◆ **Task prompt**:
Find the line with "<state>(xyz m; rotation" and the line with "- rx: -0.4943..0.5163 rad" in the entries below; output exactly those two lines, every line between them, and no others.

◆ **Data listing**:
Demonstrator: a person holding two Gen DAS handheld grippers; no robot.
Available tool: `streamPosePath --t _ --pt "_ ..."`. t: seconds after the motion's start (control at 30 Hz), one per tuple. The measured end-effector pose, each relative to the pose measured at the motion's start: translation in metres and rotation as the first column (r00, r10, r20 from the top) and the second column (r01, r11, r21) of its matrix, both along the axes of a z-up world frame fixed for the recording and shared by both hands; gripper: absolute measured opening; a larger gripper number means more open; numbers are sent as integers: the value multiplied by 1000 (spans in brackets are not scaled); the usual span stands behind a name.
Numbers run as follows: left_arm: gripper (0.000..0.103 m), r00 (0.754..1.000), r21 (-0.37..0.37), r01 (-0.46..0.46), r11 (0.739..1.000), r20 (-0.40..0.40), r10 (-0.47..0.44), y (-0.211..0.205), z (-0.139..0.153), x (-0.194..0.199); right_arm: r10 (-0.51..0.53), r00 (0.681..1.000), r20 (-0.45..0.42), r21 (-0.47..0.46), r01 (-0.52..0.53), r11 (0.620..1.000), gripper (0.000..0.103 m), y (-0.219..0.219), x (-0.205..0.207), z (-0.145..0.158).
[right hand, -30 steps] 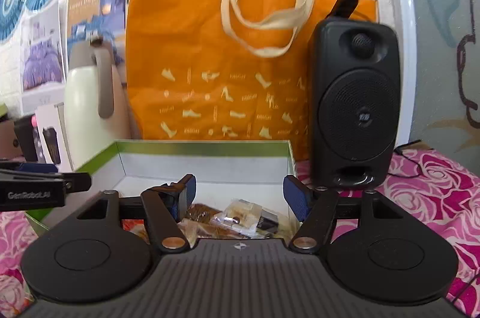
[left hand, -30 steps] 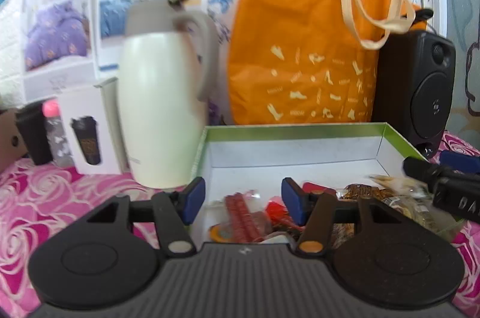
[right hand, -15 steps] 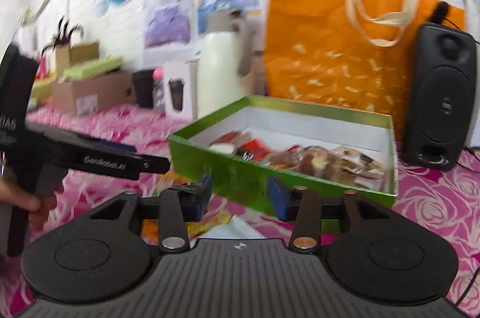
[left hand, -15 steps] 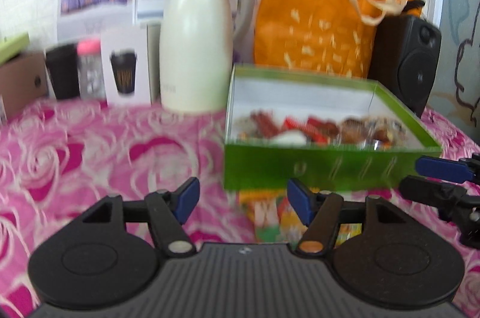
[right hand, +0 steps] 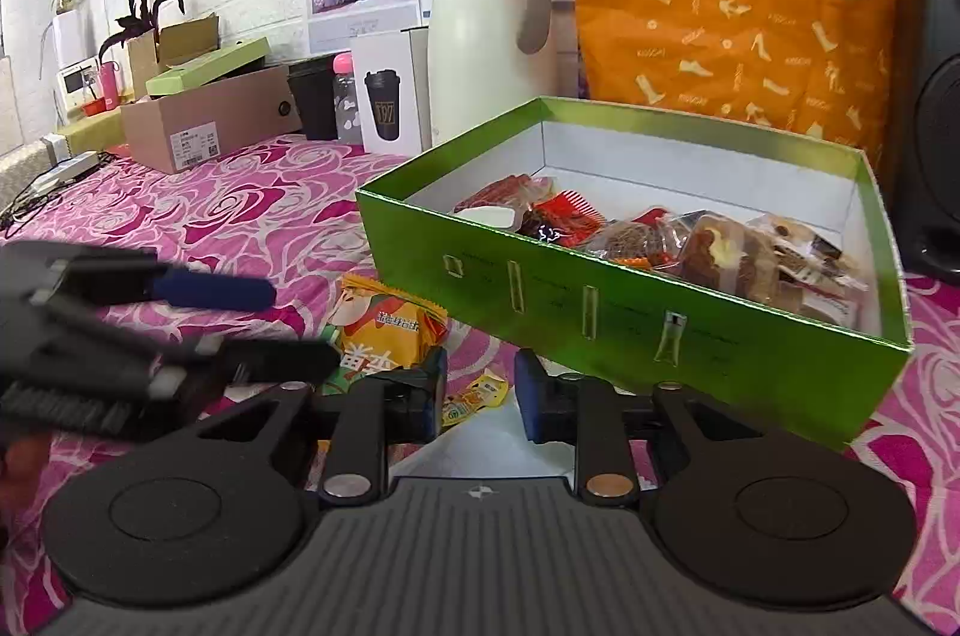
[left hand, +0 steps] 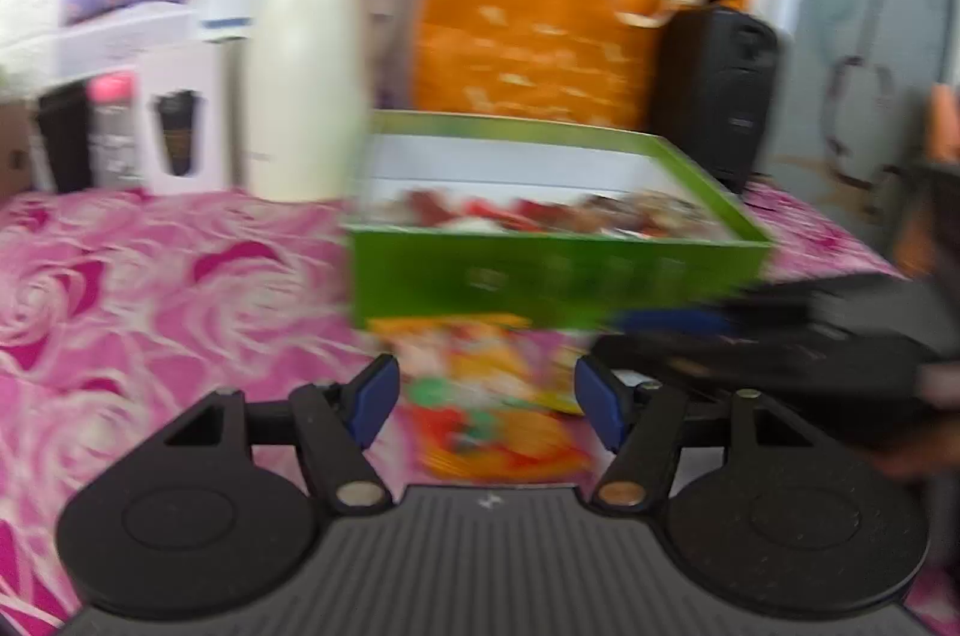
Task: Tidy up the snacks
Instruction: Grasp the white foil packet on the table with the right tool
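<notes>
A green open box [right hand: 600, 300] holds several wrapped snacks [right hand: 708, 240]. In front of it, on the pink rose cloth, lies an orange snack packet [right hand: 384, 330] with a small yellow packet [right hand: 471, 401] beside it. My right gripper [right hand: 480, 387] hangs low over the small packet. Its jaws are closing, and the packet shows in the gap with neither pad touching it. My left gripper [right hand: 303, 330] comes in from the left, open and empty. In the blurred left wrist view the left gripper [left hand: 486, 396] frames the orange packet [left hand: 492, 414] before the box [left hand: 558, 276].
Behind the box stand a cream thermos jug [right hand: 480, 54], an orange tote bag [right hand: 732, 6] and a black speaker [right hand: 930, 126]. A white cup carton [right hand: 390, 96], a pink-capped bottle [right hand: 345, 96] and a cardboard box [right hand: 210, 114] line the back left.
Both grippers have drawn back from above the box's contents to the cloth in front of it. The right jaws have narrowed a lot. The left jaws have widened slightly.
</notes>
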State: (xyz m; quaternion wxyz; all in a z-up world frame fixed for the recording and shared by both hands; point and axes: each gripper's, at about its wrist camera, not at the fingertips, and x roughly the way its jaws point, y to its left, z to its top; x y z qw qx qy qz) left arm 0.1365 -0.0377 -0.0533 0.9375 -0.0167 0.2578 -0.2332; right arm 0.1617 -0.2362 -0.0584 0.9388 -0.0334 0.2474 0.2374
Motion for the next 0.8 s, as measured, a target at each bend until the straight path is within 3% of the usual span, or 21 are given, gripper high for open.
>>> streamPosePath --t 0.03,0.07,0.2,0.37,0.5,0.57,0.67,0.8 --pt "64 1000 -24 30 999 -9 -30 -3 -1 -3 6 1000 -6 -6 -6 1000 39 0 2 -1" --pt "64 1000 -24 22 999 -8 -23 -8 -2 -5 6 1000 -10 -10 -6 1000 29 0 4 0" --pt "63 999 -93 18 996 -43 -22 -9 -8 4 6 997 -71 37 -3 999 29 -10 16 -2" --pt "63 996 -78 60 995 -56 -64 -12 -13 1 30 995 -99 92 -21 996 30 -21 20 -6" --pt "63 992 -98 98 990 -74 -105 -11 -14 -3 7 999 -51 99 -2 995 31 -24 6 1" --pt "64 985 -133 123 983 -107 -138 -11 -15 -2 -34 999 -32 118 38 992 43 -28 -11 6" --pt "63 968 -204 140 969 -179 -177 -11 -21 2 -140 985 -98 214 159 964 54 -44 -29 4" --pt "63 956 -201 135 970 -230 -181 -16 -29 -1 -198 943 -266 363 289 886 56 -71 -28 -14"
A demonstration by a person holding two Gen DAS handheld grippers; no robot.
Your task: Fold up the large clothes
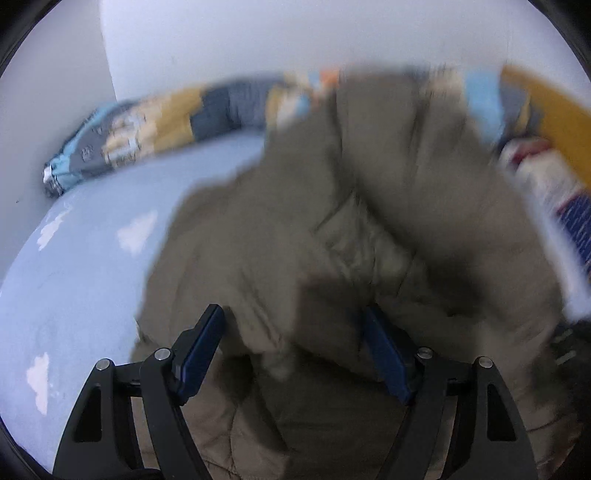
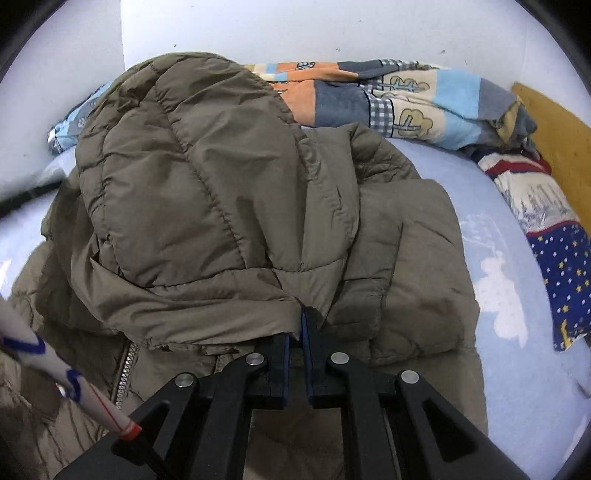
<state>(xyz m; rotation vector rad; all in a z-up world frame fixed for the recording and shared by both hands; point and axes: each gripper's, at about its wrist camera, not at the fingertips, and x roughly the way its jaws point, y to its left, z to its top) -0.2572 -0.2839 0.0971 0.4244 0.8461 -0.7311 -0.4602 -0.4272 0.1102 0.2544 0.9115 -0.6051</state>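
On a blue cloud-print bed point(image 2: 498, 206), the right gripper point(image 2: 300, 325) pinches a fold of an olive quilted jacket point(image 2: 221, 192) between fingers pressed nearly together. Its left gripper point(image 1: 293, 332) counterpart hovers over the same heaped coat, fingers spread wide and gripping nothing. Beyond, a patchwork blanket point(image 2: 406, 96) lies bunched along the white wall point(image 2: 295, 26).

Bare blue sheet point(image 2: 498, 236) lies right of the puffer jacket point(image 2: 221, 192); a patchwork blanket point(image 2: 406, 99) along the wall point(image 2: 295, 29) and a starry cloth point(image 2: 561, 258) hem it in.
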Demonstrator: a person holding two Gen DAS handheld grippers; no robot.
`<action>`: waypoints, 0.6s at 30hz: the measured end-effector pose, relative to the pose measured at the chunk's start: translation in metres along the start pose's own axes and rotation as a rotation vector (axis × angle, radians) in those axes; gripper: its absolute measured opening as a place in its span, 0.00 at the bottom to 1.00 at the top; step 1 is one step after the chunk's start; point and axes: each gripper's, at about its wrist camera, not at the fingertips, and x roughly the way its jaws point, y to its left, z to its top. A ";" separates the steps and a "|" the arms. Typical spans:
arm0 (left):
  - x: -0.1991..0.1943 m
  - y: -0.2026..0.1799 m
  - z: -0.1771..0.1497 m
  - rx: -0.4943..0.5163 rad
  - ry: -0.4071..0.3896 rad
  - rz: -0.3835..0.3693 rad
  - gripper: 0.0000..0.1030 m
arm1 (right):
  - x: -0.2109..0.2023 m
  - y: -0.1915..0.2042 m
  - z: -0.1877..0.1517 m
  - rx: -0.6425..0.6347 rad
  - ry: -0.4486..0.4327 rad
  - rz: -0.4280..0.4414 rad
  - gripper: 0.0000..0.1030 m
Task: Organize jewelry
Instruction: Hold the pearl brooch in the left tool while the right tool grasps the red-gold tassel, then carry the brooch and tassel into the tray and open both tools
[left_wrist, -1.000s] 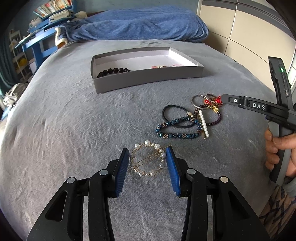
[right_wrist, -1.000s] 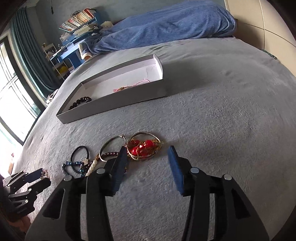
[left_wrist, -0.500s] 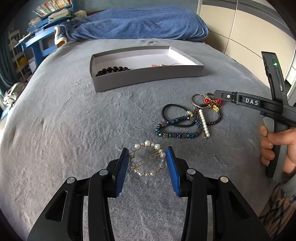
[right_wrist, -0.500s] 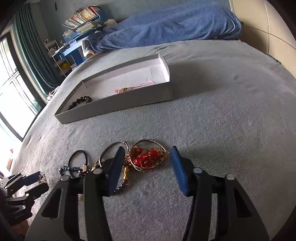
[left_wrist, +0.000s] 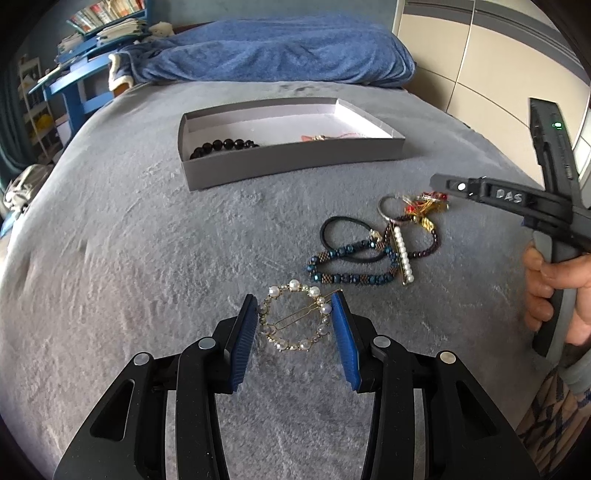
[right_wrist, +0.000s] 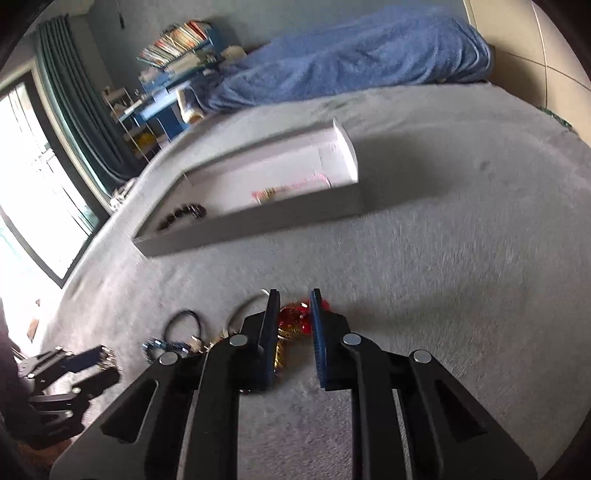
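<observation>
My left gripper (left_wrist: 294, 306) is open, its blue pads on either side of a round pearl hair clip (left_wrist: 293, 320) lying on the grey blanket. A pile of jewelry (left_wrist: 373, 251) lies to the right: blue beaded bracelet, black hair tie, pearl bar clip, dark bead bracelet. My right gripper (right_wrist: 294, 299) has closed on the red and gold bracelet (right_wrist: 295, 317) at the pile's far end; it also shows in the left wrist view (left_wrist: 424, 206). A grey open box (left_wrist: 291, 162) farther back holds a black bead bracelet (left_wrist: 221, 146) and a pink item (left_wrist: 317, 137).
A blue blanket (left_wrist: 273, 51) lies at the head of the bed. A blue desk with books (left_wrist: 81, 70) stands at the back left. A beige wall panel (left_wrist: 480, 74) is at the right. A window with curtains (right_wrist: 55, 166) is on the left.
My right gripper moved down onto the red and gold bracelet and its jaws narrowed around it. My left gripper stayed around the pearl clip, open.
</observation>
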 end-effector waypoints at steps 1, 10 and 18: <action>0.000 0.001 0.001 -0.003 -0.003 -0.001 0.41 | -0.004 0.000 0.002 0.001 -0.012 0.008 0.16; 0.002 0.007 0.012 -0.030 -0.019 -0.011 0.41 | -0.026 -0.013 0.013 0.080 -0.064 0.082 0.16; 0.001 0.009 0.024 -0.021 -0.041 -0.014 0.41 | -0.039 -0.009 0.027 0.062 -0.098 0.087 0.16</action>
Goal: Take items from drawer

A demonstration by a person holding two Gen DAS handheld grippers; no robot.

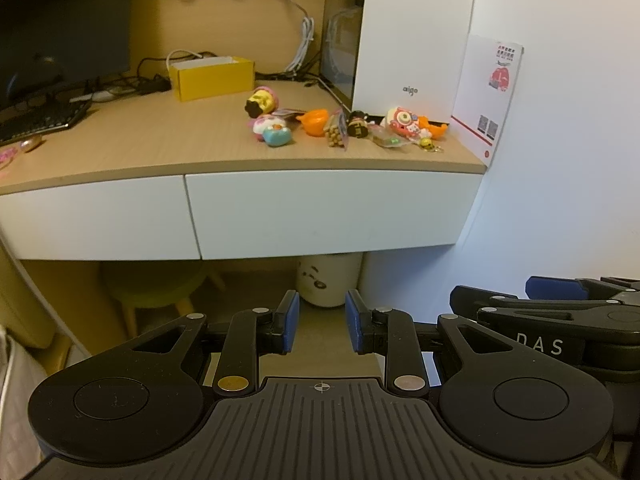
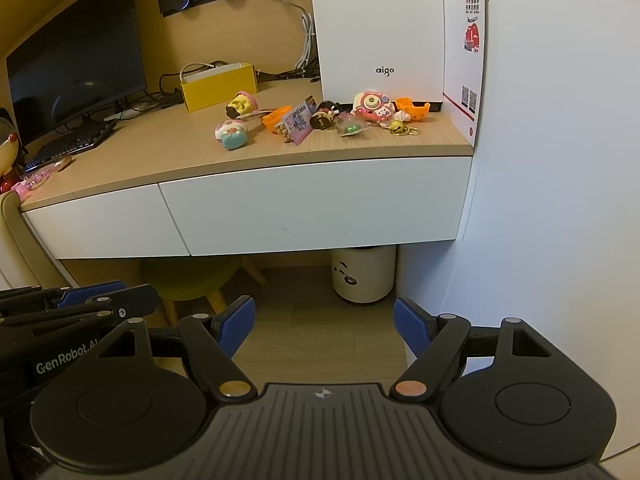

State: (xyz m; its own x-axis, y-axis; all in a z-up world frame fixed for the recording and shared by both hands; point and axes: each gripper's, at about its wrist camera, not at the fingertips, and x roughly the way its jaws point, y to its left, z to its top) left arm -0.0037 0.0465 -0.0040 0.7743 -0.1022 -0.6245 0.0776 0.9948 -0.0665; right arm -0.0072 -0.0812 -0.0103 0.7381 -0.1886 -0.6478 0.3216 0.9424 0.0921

◆ **Expected answer**:
<state>(xyz m; rotation vector rad; all in a z-up world frame fixed for the recording and shared by both hands; point and axes: each gripper's, at about its wrist camera, not at the fingertips, and x roughly the way its jaws point, y to its left, z to its top) -0.2572 -0.2839 0.0971 0.4244 0.8461 -0.7311 -0.4602 -0.4272 0.1102 0.2544 0.9115 -0.6051</state>
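On a blue cloud-print bed point(image 2: 498, 206), the right gripper point(image 2: 300, 325) pinches a fold of an olive quilted jacket point(image 2: 221, 192) between fingers pressed nearly together. Its left gripper point(image 1: 293, 332) counterpart hovers over the same heaped coat, fingers spread wide and gripping nothing. Beyond, a patchwork blanket point(image 2: 406, 96) lies bunched along the white wall point(image 2: 295, 26).

Bare blue sheet point(image 2: 498, 236) lies right of the puffer jacket point(image 2: 221, 192); a patchwork blanket point(image 2: 406, 99) along the wall point(image 2: 295, 29) and a starry cloth point(image 2: 561, 258) hem it in.
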Demonstrator: a person holding two Gen DAS handheld grippers; no robot.
`<action>`: waypoints, 0.6s at 30hz: the measured end-effector pose, relative to the pose measured at the chunk's start: translation in metres along the start pose's own axes and rotation as a rotation vector (axis × angle, radians) in those axes; gripper: its absolute measured opening as a place in its span, 0.00 at the bottom to 1.00 at the top; step 1 is one step after the chunk's start; point and axes: each gripper's, at about its wrist camera, not at the fingertips, and x roughly the way its jaws point, y to its left, z to its top. A ";" separates the steps and a "|" the arms. Typical spans:
arm0 (left):
  - x: -0.1991..0.1943 m
  - y: -0.2026..0.1799 m
  - z: -0.1771..0.1497 m
  - rx: -0.4943..0.5163 rad

Nothing more remains to be done for this exercise.